● **WHAT YOU SHOULD DO**
From the data below, repeat exactly the lines from the line with "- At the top" to the line with "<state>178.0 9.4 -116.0", both included.

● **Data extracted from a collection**

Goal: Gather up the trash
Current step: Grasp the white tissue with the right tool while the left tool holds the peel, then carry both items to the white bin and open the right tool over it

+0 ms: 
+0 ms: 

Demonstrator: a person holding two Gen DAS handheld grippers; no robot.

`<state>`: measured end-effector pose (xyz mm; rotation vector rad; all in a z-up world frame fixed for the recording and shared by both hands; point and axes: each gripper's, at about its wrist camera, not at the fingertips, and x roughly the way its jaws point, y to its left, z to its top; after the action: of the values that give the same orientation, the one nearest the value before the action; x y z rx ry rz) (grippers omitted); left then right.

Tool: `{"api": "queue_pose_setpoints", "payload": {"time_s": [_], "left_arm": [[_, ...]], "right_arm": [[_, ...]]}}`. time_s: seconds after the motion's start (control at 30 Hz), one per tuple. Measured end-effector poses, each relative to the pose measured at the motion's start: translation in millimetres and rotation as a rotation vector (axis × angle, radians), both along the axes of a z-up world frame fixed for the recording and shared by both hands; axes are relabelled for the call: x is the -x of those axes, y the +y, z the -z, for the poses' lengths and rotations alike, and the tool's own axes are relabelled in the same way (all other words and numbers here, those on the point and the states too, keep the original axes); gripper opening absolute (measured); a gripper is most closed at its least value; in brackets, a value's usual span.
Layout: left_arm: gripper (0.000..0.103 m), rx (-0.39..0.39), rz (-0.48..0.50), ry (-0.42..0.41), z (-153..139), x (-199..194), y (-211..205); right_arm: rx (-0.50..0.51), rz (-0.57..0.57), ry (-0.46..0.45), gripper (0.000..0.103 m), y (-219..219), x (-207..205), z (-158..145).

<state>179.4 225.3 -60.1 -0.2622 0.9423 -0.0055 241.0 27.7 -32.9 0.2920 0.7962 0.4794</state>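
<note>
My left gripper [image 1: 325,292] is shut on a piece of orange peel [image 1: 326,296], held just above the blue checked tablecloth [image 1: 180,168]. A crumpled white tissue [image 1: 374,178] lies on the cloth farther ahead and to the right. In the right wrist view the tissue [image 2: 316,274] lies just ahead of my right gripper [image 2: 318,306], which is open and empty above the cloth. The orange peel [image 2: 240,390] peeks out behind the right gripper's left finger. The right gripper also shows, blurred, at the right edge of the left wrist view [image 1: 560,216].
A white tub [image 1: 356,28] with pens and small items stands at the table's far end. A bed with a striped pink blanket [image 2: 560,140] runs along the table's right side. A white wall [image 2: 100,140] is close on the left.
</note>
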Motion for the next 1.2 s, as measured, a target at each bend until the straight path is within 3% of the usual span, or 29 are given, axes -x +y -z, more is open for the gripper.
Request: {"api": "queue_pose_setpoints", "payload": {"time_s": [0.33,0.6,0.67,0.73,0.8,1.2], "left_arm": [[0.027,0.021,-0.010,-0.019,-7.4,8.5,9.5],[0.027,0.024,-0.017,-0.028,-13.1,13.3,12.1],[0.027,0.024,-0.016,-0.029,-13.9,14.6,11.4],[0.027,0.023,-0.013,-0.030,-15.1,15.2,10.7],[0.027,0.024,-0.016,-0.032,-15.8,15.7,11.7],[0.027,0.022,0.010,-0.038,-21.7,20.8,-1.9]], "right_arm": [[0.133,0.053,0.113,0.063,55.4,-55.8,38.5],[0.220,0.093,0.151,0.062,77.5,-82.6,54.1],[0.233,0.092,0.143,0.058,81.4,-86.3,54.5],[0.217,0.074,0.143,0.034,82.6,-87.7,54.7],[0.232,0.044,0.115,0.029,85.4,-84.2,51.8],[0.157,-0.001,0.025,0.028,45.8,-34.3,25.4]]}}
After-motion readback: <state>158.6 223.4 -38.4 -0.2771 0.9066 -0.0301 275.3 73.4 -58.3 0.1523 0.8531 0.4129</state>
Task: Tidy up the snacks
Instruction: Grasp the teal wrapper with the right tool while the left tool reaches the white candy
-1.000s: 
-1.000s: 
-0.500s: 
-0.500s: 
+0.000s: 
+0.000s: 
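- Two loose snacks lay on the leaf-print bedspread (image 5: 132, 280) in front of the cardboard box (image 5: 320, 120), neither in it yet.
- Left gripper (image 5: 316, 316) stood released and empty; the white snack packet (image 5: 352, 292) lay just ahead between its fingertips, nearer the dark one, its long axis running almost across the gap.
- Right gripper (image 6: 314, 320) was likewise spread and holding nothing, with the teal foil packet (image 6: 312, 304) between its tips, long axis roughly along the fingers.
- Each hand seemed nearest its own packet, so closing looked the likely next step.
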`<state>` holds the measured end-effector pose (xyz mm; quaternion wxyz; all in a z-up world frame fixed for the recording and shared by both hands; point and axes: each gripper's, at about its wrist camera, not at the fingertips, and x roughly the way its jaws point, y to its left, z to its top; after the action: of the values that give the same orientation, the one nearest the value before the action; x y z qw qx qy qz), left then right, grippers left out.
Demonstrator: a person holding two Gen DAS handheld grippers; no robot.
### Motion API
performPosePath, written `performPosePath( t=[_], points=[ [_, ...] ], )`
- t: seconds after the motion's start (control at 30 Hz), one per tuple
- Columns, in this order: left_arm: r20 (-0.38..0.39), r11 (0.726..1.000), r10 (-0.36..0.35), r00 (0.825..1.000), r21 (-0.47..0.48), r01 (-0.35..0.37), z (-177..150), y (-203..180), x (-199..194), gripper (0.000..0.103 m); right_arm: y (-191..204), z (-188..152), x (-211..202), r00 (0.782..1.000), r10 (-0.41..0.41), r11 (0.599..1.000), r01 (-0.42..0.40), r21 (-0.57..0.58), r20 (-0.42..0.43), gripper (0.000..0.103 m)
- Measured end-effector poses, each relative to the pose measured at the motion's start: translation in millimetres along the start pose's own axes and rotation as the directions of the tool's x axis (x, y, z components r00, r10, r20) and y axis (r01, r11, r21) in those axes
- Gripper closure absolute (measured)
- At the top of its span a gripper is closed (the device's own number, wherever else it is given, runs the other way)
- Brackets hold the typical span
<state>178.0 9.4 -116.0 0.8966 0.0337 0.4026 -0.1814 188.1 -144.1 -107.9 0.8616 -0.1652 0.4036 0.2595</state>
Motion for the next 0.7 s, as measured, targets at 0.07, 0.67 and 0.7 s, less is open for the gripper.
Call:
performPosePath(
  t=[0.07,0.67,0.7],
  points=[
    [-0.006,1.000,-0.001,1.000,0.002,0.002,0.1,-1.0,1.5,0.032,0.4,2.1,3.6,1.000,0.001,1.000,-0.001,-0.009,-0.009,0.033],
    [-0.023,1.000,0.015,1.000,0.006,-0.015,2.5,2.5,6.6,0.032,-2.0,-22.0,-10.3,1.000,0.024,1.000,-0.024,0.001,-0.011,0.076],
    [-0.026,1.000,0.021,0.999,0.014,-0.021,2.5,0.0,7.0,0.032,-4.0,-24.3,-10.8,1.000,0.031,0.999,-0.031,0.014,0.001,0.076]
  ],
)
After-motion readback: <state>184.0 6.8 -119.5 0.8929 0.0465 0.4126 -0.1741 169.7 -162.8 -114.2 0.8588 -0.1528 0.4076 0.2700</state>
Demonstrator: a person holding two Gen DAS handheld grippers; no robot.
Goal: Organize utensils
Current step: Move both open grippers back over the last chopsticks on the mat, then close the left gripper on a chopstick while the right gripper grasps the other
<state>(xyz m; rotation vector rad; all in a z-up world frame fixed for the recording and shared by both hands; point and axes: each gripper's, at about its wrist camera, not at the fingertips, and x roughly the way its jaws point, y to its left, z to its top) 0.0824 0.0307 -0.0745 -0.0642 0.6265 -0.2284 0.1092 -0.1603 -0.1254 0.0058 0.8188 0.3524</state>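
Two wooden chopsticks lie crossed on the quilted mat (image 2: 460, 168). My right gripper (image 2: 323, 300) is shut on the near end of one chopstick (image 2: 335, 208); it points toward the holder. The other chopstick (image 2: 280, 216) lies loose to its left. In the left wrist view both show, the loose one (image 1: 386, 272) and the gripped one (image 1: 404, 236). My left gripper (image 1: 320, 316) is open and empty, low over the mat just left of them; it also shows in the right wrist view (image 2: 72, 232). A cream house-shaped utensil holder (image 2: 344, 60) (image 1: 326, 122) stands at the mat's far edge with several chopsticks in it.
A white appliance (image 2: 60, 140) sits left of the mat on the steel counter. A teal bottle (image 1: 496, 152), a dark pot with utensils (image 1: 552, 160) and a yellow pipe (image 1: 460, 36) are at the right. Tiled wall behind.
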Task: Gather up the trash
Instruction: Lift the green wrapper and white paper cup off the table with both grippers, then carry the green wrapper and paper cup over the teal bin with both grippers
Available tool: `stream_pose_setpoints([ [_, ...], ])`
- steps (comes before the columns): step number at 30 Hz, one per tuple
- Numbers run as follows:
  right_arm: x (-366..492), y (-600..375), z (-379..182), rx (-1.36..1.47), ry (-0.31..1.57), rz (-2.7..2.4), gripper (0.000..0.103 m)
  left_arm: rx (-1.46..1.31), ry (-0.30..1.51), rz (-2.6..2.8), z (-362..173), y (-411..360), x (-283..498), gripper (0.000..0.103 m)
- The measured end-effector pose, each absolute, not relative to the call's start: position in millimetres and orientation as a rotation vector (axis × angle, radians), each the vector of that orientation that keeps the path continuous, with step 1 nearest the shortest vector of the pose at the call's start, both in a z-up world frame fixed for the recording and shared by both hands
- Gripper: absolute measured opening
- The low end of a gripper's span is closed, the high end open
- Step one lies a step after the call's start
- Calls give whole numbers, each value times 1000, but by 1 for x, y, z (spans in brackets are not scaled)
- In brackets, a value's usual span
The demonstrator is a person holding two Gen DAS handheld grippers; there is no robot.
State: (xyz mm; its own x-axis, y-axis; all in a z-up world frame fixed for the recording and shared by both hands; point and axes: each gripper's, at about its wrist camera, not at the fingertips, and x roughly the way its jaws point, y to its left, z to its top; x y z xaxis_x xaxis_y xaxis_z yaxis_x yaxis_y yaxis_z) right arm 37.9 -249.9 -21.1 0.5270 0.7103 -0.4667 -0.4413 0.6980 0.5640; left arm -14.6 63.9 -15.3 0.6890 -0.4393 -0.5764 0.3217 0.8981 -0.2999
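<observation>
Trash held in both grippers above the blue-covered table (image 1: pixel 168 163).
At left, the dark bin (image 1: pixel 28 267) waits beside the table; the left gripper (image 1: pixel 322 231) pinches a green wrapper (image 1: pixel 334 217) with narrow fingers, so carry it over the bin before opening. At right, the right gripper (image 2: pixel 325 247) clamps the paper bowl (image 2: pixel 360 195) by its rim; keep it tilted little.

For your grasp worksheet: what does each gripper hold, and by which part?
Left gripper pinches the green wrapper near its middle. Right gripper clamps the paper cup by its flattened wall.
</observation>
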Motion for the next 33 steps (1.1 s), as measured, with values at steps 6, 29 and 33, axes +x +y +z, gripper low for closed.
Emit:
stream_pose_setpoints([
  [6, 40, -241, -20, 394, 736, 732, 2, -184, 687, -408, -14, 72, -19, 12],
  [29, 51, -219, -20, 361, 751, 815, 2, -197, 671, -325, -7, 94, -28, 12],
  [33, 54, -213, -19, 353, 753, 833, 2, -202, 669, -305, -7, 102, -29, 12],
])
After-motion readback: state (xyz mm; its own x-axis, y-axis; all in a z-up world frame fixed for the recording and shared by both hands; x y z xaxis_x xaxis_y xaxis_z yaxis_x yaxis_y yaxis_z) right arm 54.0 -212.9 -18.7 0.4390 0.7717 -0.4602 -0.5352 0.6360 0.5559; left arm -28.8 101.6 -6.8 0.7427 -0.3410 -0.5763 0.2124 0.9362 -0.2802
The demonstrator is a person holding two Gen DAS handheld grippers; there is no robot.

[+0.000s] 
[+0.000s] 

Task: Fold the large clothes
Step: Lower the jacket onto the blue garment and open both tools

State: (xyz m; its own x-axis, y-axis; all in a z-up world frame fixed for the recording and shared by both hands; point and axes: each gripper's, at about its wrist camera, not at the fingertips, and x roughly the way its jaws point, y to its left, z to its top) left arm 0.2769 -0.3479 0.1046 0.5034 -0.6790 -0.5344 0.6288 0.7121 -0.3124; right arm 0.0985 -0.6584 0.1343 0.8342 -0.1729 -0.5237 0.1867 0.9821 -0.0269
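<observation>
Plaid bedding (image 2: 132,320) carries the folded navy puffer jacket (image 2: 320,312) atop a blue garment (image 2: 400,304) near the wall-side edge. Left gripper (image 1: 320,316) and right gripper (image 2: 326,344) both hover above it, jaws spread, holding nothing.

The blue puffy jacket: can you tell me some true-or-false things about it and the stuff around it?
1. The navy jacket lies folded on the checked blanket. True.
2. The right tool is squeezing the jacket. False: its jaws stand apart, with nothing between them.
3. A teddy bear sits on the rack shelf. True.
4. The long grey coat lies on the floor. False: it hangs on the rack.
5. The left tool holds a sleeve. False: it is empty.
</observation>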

● **TASK RESPONSE**
- At the top of its span a gripper is closed (the device's own number, wherever else it is given, runs the other way)
- Brackets hold the typical span
<state>178.0 9.4 -116.0 0.8966 0.0337 0.4026 -0.1814 188.1 -144.1 -107.9 0.8616 -0.1652 0.4036 0.2595</state>

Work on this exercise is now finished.